Op een ampul van 2 cc staat: pethidine 50 mg/ml. Hoeveel gram pethidine bevat de ampul in totaal? Geef het antwoord in grammen pethidine.

Oplossing:
Uit het rekenen met eenheden weten we dat 1 cc (cubieke centimeter) gelijk is aan 1 ml (milliliter). Het bewijs hiervoor is relatief eenvoudig af te lijken uit het feit dat 1 kubus van 1x1x1 m (lengte x breedte x hoogte) gelijk is aan 1000 liter. Er gaan 10 decimeters in 1 meter. Dit heeft weer tot gevolg dat er dus 10 kubussen van 10x10x10 op een meter gaan en in de grote kubus van 1x1x1 meter gaan dus 10x10x10 kubbussen en dat zijn er totaal 1000 stuks. Dus elke kubus 10cm is dus precies 1 liter.
En nu de laatste stap naar de centimeter. Die gaat op exact dezelfde wijze, want er gaan immers 10 centimeters in een decimeter dus ook 10 kubussen van een centimeter op een decimeter. Met als gevolg dat er dus ook 1000 kubussen van een centimeter in 1 liter gaan en dus 1 cc gelijk is aan 1ml.

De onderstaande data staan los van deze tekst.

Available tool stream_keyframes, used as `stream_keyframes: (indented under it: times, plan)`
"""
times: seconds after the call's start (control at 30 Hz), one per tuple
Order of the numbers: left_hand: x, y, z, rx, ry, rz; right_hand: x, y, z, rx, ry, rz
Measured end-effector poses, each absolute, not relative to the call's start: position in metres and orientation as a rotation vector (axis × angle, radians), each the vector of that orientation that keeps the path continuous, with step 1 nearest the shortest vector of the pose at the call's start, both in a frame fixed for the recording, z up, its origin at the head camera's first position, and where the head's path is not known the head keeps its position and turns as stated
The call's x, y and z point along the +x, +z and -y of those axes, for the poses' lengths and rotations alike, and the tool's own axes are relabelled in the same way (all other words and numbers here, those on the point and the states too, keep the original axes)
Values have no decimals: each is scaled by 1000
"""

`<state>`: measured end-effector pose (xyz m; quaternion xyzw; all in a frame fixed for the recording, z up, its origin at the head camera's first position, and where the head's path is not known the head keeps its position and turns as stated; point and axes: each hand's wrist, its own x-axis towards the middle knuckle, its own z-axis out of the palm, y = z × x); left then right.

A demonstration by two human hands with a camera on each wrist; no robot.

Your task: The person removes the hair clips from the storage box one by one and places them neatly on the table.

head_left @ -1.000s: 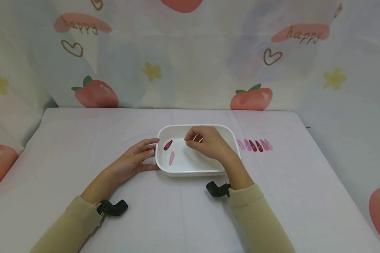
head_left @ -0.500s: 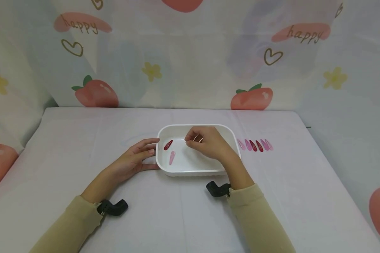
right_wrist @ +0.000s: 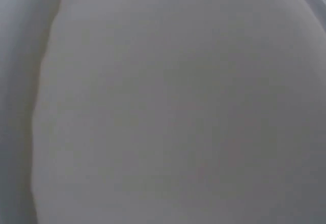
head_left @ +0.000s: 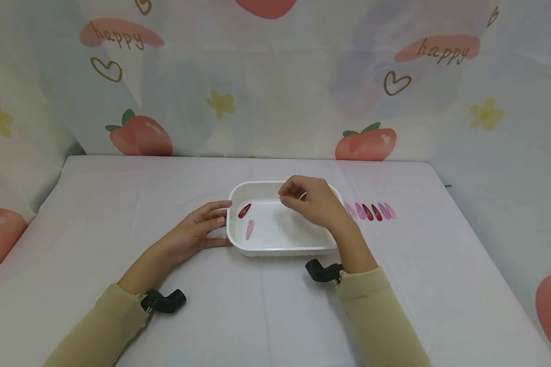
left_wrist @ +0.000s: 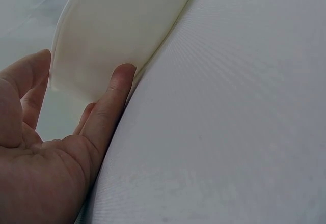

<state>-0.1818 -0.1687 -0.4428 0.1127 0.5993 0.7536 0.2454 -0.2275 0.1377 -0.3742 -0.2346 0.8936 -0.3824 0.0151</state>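
Observation:
My left hand (head_left: 195, 228) steadies the left end of a white tray (head_left: 280, 252), its fairly straight fingers against the tray's rim and outer wall. In the left wrist view, the fingertips (left_wrist: 124, 73) lie along the tray's pale side wall (left_wrist: 112, 30). Above the tray's right half hovers my right hand (head_left: 316, 202), thumb and index fingertips close together. I cannot tell whether something is pinched there. A red snap hair clip (head_left: 244, 210) and a pink hair clip (head_left: 250, 230) lie inside the tray's left part. The right wrist view shows only the blurred white tray floor (right_wrist: 173, 107).
Right of the tray, several snap hair clips (head_left: 377, 212) in pink, magenta and red lie in a row on the white tablecloth (head_left: 257, 316). A patterned backdrop (head_left: 275, 92) rises behind the table.
My right hand has risen and shifted slightly right, uncovering more of the tray floor. The left hand, the tray and the visible clips stay where they were.

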Motion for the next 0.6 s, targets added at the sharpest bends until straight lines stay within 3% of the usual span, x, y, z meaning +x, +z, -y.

Nu we dit weten kunnen we ook zeggen dat 2cc gelijk is aan 2 ml. Ook weten we dat VxC=M dus 2 ml x 50 mg/ml = 100 mg. We moeten het antwoord in grammen opgeven dus, de 100 mg delen door 1000 om op grammen te komen. De ampul bevat dus 0,1 g pethidine.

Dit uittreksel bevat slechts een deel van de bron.